◆ The task ◆
The entire listing that follows must be repeated exactly, pictures excluded.

◆ Material provided ◆
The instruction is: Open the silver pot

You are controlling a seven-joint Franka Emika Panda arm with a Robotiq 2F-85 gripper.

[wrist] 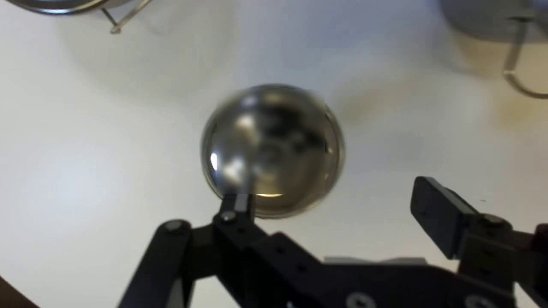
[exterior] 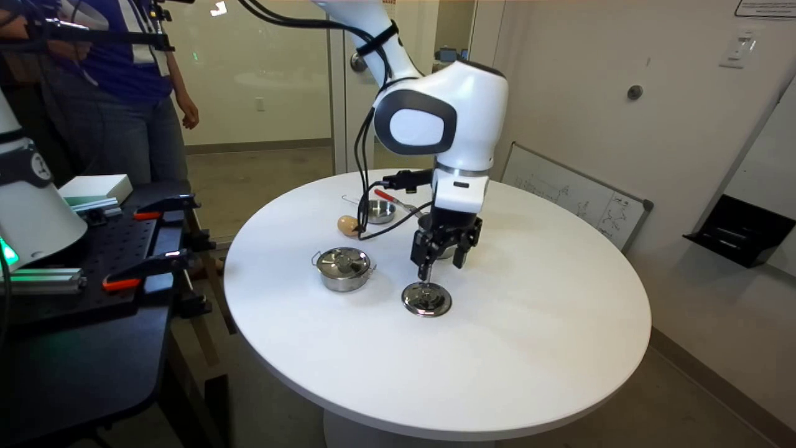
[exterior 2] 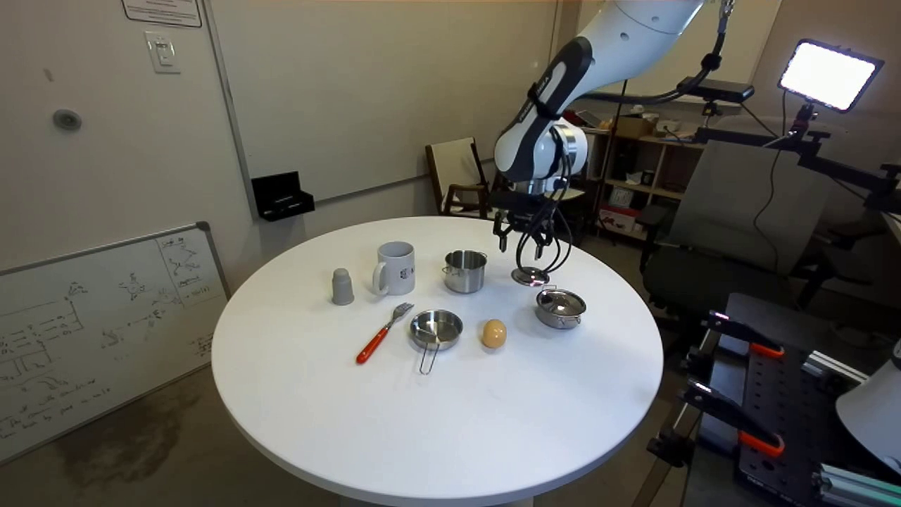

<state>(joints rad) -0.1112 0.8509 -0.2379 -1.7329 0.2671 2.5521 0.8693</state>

◆ Output ◆
The instruction is: Open the silver pot

You are controlling a seven-joint Franka Emika Panda arm with a Robotiq 2F-85 gripper.

[wrist] 
[exterior] 
[exterior 2] 

<state>(joints rad) -0.1112 0.8509 -0.2379 -1.7329 0.2671 2.5521 0.8693</state>

Nothing more is required for this answer.